▶ Excerpted records
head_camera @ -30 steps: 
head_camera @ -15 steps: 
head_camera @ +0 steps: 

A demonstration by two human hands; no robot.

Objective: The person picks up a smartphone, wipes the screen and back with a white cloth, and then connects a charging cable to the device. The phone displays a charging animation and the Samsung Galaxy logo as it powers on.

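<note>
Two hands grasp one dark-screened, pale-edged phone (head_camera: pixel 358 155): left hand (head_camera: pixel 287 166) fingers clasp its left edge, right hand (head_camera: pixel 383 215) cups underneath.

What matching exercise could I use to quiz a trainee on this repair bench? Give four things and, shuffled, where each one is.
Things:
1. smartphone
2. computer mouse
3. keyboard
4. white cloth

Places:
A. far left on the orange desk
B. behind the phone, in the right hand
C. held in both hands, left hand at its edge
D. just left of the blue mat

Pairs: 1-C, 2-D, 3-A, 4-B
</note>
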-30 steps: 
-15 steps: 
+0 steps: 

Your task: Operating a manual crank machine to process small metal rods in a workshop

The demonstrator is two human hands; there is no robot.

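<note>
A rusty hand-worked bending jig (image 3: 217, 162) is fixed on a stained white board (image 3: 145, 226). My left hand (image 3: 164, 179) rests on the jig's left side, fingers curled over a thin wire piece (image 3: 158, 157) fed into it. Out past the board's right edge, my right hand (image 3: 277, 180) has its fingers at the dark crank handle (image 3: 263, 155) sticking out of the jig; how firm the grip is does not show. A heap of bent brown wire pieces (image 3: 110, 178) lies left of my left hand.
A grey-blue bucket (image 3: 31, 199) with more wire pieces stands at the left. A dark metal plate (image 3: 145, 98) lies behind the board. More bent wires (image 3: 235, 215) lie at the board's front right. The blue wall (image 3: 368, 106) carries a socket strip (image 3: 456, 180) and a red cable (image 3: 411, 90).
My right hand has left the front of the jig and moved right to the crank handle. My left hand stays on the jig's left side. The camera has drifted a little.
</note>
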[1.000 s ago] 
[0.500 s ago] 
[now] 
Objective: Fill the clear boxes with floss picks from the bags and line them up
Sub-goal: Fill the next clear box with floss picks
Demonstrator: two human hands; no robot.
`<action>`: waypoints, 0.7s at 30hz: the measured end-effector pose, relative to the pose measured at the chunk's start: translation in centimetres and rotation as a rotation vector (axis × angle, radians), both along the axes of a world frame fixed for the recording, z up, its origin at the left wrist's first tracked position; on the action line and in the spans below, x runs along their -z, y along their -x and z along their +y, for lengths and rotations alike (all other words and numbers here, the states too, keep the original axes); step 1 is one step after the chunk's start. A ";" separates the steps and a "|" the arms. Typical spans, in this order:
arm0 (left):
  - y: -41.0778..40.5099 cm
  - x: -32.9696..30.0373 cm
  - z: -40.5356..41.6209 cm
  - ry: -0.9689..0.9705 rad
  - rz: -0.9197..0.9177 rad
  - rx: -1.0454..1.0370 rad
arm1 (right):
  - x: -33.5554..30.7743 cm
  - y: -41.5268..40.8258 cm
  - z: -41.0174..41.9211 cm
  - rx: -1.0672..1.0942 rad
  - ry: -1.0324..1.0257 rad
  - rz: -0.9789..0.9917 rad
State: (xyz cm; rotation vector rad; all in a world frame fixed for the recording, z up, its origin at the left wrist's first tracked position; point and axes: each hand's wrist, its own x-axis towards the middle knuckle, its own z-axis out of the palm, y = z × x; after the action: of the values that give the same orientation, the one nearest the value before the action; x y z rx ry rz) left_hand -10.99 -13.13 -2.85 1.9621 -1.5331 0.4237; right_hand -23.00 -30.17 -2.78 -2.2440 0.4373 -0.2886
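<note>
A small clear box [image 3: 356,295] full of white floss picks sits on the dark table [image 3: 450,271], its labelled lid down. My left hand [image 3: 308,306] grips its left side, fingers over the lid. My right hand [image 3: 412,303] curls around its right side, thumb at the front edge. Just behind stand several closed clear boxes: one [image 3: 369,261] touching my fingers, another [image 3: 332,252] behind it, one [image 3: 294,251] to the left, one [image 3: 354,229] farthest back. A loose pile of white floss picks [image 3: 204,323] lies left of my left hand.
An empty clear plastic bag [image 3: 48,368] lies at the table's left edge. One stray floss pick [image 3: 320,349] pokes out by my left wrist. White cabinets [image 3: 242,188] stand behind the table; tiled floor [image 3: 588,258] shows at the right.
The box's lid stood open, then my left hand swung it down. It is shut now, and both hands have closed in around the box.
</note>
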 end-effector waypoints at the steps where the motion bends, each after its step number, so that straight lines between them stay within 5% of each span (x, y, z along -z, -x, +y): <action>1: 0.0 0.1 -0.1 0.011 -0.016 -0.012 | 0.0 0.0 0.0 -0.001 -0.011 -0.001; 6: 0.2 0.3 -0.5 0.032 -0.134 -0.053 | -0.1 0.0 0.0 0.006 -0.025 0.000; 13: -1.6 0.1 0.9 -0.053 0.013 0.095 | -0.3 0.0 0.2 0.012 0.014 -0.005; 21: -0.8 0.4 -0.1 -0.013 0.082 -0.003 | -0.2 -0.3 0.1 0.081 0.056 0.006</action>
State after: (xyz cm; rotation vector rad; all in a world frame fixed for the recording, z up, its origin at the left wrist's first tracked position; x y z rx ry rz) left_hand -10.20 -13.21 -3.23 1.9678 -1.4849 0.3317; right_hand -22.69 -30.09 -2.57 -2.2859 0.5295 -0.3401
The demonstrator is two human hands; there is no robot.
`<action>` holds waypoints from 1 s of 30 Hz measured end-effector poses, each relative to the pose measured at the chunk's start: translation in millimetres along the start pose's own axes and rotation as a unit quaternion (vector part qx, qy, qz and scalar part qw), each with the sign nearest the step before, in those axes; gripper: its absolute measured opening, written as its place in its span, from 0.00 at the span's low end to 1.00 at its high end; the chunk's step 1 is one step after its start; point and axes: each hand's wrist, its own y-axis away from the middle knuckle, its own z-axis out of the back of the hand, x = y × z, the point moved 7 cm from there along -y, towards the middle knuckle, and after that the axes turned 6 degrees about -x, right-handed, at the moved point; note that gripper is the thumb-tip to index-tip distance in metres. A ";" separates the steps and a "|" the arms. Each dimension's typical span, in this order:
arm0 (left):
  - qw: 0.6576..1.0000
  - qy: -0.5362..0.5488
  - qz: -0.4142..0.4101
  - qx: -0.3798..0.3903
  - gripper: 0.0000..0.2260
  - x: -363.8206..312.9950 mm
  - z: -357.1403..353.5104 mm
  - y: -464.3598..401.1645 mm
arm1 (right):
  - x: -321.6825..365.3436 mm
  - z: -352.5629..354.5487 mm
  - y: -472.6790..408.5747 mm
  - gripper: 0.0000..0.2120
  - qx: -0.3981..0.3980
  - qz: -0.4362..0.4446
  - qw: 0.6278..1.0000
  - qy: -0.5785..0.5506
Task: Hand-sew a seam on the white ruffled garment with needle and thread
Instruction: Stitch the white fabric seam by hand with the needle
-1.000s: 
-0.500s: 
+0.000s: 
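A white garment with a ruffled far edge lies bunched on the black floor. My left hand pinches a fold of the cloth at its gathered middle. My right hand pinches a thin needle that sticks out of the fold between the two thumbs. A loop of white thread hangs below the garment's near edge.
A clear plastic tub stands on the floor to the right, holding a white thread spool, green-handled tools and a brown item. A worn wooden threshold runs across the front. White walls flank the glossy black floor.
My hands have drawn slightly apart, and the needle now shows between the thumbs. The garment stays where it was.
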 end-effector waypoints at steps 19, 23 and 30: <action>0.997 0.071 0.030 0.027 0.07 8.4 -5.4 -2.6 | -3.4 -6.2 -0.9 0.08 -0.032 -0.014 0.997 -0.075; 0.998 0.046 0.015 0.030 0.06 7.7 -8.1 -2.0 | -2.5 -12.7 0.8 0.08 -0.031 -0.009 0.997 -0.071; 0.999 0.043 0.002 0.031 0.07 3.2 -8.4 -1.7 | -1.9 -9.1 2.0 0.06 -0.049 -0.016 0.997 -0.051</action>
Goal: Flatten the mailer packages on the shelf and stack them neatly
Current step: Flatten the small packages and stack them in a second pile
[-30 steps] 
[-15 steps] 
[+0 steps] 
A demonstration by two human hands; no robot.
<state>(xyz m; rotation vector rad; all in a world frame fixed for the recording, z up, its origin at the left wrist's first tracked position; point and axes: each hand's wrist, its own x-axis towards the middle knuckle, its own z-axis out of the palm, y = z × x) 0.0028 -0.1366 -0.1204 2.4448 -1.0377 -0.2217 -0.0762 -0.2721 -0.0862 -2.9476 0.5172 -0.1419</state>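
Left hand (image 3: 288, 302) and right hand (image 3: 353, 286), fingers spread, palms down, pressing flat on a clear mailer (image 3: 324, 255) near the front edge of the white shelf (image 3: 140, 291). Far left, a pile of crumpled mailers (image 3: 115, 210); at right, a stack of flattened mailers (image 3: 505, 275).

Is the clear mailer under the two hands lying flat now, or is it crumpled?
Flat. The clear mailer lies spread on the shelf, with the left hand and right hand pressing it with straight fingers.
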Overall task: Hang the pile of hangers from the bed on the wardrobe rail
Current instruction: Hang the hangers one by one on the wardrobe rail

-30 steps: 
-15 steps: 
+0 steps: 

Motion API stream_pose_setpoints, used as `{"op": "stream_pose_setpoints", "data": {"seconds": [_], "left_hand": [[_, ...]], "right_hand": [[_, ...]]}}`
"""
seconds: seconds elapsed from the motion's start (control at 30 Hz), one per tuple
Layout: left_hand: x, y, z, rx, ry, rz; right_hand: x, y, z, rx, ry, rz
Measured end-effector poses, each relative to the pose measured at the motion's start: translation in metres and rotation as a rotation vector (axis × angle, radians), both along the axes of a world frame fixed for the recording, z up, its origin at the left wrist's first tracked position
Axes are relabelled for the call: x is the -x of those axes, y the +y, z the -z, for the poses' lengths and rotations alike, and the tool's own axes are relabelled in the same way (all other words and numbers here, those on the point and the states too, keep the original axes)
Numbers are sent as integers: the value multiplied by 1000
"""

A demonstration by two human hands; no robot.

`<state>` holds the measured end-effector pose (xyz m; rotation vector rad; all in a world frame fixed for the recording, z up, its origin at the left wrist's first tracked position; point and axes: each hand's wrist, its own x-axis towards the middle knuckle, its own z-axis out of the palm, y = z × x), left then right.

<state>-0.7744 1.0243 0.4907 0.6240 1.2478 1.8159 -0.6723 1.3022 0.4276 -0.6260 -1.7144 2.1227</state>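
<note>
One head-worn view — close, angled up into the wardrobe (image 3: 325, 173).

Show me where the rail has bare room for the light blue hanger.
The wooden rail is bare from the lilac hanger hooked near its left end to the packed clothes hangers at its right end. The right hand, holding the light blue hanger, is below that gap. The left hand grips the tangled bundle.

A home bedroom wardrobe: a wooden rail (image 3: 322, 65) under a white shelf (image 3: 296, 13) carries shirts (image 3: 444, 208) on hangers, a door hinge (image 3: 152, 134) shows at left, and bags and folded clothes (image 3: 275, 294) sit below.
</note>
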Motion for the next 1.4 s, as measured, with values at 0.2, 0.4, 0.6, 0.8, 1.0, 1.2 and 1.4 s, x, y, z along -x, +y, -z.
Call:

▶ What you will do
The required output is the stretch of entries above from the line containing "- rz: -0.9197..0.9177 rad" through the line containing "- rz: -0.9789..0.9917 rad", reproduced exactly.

▶ Result of the exercise
  - rz: -0.9197..0.9177 rad
  - rx: -1.0454..1.0370 rad
arm1 (right):
  - x: -33.5554..30.7743 cm
  - y: -41.5268..40.8258 cm
  - z: -41.0174..41.9211 cm
  - rx: -1.0672..1.0942 rad
  - ry: -1.0324..1.0257 rad
  - rz: -0.9789..0.9917 rad

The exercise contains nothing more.